Even as a philosophy of the bourgeois revolution, it does not express the entire process of this revolution, but only its final conclusion.

The external position of thought having in fact been preserved, it could he masked only by the identification of thought with an earlier project of Spirit, absolute hero who did what he wanted and wanted what he did, and whose accomplishment coincides with the present.

Thus philosophy, which dies in the thought of history, can now glorify its world only by renouncing it, since in order to speak, it must presuppose that this total history to which it has reduced everything is already complete, and that the only tribunal where the judgment of truth could be given is closed.
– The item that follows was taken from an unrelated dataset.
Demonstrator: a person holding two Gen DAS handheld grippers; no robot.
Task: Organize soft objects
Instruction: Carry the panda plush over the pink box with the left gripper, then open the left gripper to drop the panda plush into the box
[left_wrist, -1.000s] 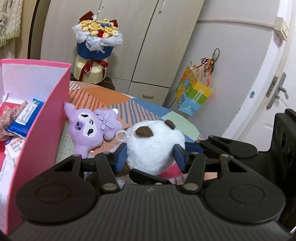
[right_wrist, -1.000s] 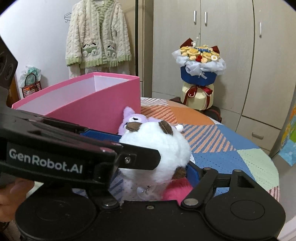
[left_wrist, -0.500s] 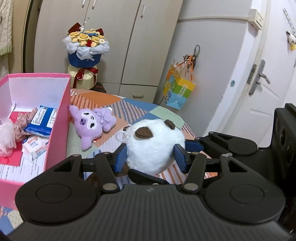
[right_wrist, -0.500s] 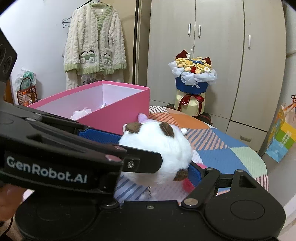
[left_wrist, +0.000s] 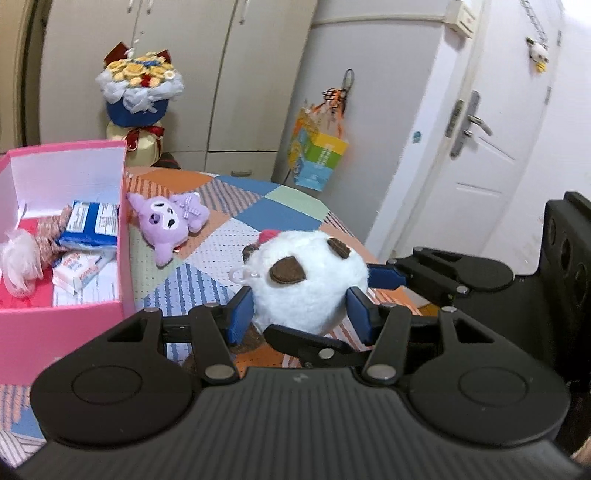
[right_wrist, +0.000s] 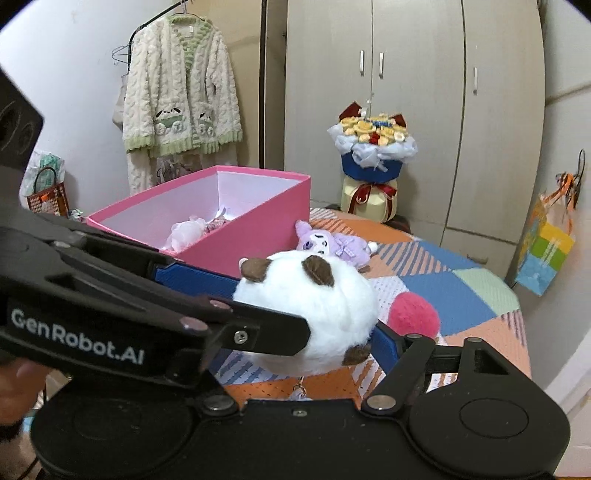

When the proletariat demonstrates by its own existence, through acts, that this thought of history is not forgotten, the exposure of the conclusion is at the same time the confirmation of the method.

The thought of history can be saved only by becoming practical thought; and the practice of the proletariat as a revolutionary class cannot be less than historical consciousness operating on the totality of its world. This first relationship has been generally ignored, misunderstood, and even denounced as the weakness of what fallaciously became a marxist doctrine. Bernstein, in his Evolutionary Socialism: A Criticism and Affirmation Die Voraussetzungen des Sozialismus und die Aufgaben der Sozialdemokratie , perfectly reveals the connection between the dialectical method and historical partisanship, by deploring the unscientific forecasts of the Manifesto on the imminence of proletarian revolution in Germany: In those times of general effervescence, this was all the more fatal to him.

History become real no longer has an end.

From now on, theory has to know only what it does. The quantitative which arises in the blind development of merely economic productive forces must be transformed into a qualitative historical appropriation. The critique of political economy is the first act of this end of prehistory: The bourgeois epoch, which wants to give a scientific foundation to history, overlooks the fact that this available science needed a historical foundation along with the economy.

Inversely, history directly depends on economic knowledge only to the extent that it remains economic history.Thesis makes this point, rhetorically:. Waves of enthusiasm for a given product, supported and spread by all the media of communication, are thus propagated with lightning speed.

It is known how much the scientific application of insane ideology has cost the Russian economy, if only through the imposture of Lysenko. This makes it more of a challenge, but it is also why it remains so pertinent nearly half a century after its original publication while countless other social theories and intellectual fads have come and gone.

The most earthly life thus becomes opaque and unbreathable. But this independence is identical to the general independence of separate power as the mediation which constitutes society. We have nothing that is ours except time, which even those without a roof can enjoy. It is this surmountable social alienation that has prohibited and petrified the possibilities and risks of the living alienation of time.

It has, in fact, become even more pertinent than ever, because the spectacle has become more all-pervading than ever — to the point that it is almost universally taken for granted. The restricted condition of human practice, labor at various stages, is what has humanized and also dehumanized time as cyclical and as separate irreversible time of economic production.